_Exercise goal_
Make an exact copy of the lines from the one containing "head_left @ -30" through the end of the material, including both ends but no pictures.

_Dataset content_

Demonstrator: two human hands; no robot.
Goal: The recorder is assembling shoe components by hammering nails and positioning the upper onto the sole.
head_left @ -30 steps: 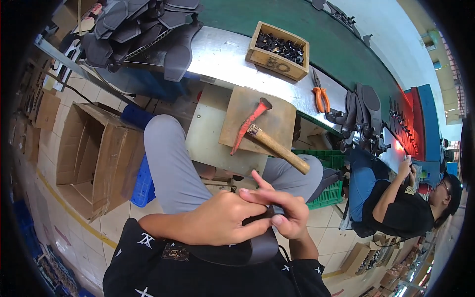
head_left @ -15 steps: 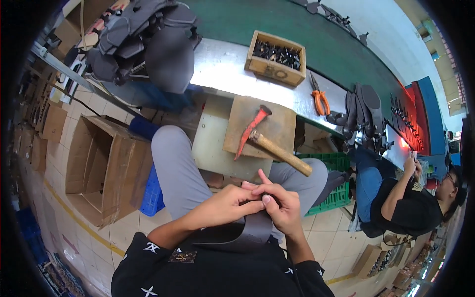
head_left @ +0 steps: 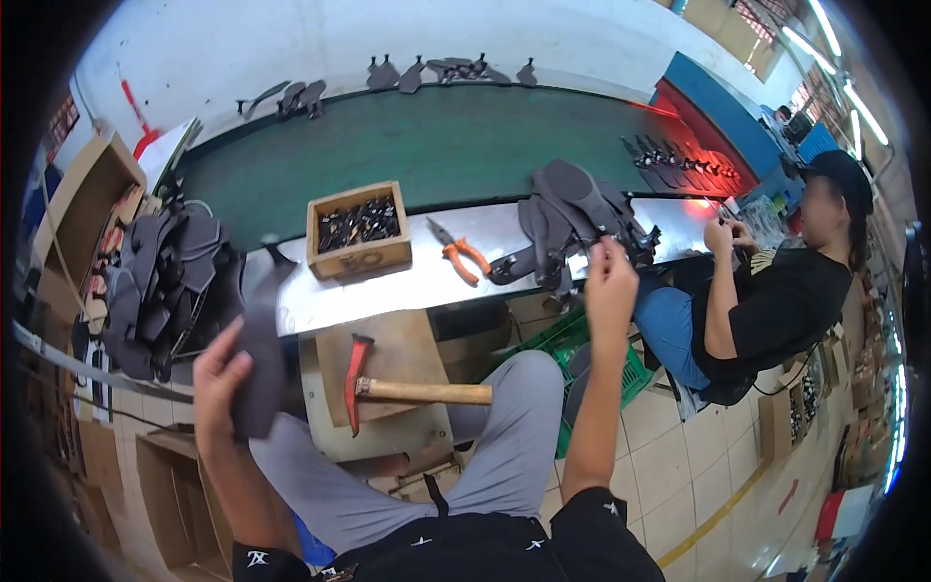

_Response for this exercise_
head_left @ -30 steps: 
head_left @ -15 steps: 
head_left @ +0 steps: 

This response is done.